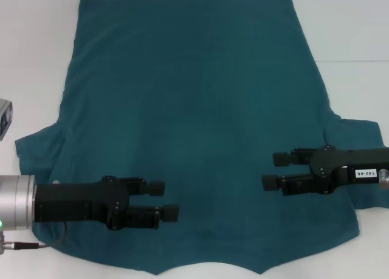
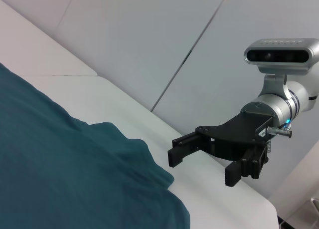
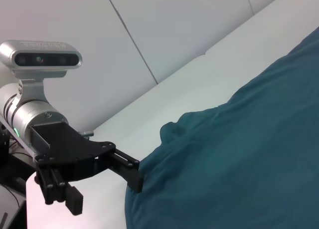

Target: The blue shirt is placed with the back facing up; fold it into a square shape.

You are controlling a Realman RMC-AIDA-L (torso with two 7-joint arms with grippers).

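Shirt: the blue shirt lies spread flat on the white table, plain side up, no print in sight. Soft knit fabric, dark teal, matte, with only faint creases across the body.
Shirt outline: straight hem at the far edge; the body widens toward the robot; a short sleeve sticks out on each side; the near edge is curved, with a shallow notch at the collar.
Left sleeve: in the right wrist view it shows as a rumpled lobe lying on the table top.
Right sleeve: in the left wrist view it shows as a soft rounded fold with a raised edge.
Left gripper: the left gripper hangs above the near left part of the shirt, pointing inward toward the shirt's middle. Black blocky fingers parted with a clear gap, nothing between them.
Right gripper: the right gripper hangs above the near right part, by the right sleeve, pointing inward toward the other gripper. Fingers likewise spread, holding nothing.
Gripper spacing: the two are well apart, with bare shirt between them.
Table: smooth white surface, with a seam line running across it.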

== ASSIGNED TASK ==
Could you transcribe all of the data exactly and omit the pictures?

== SOLUTION FOR THIS PROBLEM ==
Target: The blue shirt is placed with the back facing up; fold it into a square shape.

You are controlling a Realman RMC-AIDA-L (torso with two 7-joint arms with grippers).

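Shirt: the blue shirt lies spread flat on the white table, plain side up, no print in sight. Soft knit fabric, dark teal, matte, with only faint creases across the body.
Shirt outline: straight hem at the far edge; the body widens toward the robot; a short sleeve sticks out on each side; the near edge is curved, with a shallow notch at the collar.
Left sleeve: in the right wrist view it shows as a rumpled lobe lying on the table top.
Right sleeve: in the left wrist view it shows as a soft rounded fold with a raised edge.
Left gripper: the left gripper hangs above the near left part of the shirt, pointing inward toward the shirt's middle. Black blocky fingers parted with a clear gap, nothing between them.
Right gripper: the right gripper hangs above the near right part, by the right sleeve, pointing inward toward the other gripper. Fingers likewise spread, holding nothing.
Gripper spacing: the two are well apart, with bare shirt between them.
Table: smooth white surface, with a seam line running across it.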

This exercise has nothing further to it.